A suivre...
(16 septembre 2010)
Roms : l’intransigeance européenne
La France se voit
aujourd’hui accusée de tous côtés d’instrumentaliser politiquement la
question des Roms, assimilant lourdement immigration et criminalité. Cette
politique n’est pas nouvelle ni en France, ni en Europe!

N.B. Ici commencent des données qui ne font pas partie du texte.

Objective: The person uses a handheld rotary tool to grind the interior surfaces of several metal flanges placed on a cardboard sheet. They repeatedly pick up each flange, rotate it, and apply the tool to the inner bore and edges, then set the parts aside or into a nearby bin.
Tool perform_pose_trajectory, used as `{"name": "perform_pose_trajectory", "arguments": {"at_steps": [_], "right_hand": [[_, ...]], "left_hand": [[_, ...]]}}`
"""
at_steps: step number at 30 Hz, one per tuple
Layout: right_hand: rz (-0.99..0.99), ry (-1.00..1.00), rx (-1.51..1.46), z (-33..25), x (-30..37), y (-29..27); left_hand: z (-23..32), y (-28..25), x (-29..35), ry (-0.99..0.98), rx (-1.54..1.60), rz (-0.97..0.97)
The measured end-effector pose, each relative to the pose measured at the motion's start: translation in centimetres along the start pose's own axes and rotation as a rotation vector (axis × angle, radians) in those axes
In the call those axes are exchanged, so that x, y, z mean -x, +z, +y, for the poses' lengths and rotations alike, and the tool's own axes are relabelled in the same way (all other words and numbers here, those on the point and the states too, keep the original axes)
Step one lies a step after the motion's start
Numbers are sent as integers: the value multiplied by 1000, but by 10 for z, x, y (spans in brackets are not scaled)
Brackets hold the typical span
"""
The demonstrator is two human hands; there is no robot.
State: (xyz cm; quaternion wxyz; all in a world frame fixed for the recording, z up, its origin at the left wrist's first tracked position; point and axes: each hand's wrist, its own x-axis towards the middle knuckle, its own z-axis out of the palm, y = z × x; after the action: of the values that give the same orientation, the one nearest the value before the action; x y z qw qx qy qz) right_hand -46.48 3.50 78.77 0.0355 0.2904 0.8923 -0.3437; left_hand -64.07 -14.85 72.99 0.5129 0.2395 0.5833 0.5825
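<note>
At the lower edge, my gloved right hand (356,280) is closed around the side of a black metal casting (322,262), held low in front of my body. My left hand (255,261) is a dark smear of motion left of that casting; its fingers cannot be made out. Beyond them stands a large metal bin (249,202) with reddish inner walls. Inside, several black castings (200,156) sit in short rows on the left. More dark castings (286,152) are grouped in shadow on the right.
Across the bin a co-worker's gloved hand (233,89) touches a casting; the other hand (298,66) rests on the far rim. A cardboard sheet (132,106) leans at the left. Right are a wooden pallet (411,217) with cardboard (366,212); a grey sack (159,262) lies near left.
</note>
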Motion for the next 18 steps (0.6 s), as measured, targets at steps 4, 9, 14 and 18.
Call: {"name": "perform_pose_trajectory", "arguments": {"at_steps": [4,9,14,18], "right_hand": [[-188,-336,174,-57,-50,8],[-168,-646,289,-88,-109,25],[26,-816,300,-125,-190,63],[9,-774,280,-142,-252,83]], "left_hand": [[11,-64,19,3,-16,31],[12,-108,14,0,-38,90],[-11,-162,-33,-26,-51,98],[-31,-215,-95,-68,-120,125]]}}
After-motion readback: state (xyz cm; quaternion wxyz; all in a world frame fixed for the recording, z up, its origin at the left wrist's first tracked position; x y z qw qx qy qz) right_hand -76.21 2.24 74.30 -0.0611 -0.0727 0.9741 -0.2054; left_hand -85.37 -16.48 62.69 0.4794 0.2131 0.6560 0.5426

Face aux Gadgé (ceux qui ne sont Roms), les Tsiganes,
Manouches ou Bohémiens… ont toujours suscité méfiance et rejet.
Quelle commune,
quel village accepte de gaîté de cœur de les voir s’installer sur son
territoire? Mais le refoulement des Roms est aussi, depuis longtemps, une
affaire d’État qui a pris au fil des siècles différentes formes :
bannissement, châtiments physiques, enfermement, envoi aux galères ou dans
des colonies de peuplement, esclavage, extermination… et, plus subtilement,
fichage et carnet anthropométrique afin de permettre le contrôle incessant
de cette population perçue comme dissidente.
On dira que cela relève
de l’histoire ancienne. Aujourd’hui l’humanisme, avec les droits de l’homme
comme carte de visite de nos sociétés occidentales, inspire une politique
d’assimilation, la marginalisation posant d’incessants problèmes sociaux. En
d’autres termes, le tsigane est contrôlé au lieu d’être interdit, encadré
pour ne pas être enfermé, assimilé au lieu d’être rejeté. Mais on le voit un
peu partout : cela n’a pas bien fonctionné. Au lieu de reconnaître et de
respecter une culture différente, l’ingénierie sociale a mis en route une
politique de réadaptation plutôt qu’une reconnaissance positive de la
différence.
Des émigrés de nulle part
Après avoir résisté au
fil des siècles aux politiques d’exclusion développées à leur égard, ces
immigrés séculaires sont donc devenus des émigrés de nulle part. Les
renvoyer “au pays” n’a pas beaucoup de sens. Leur territoire est “en eux”.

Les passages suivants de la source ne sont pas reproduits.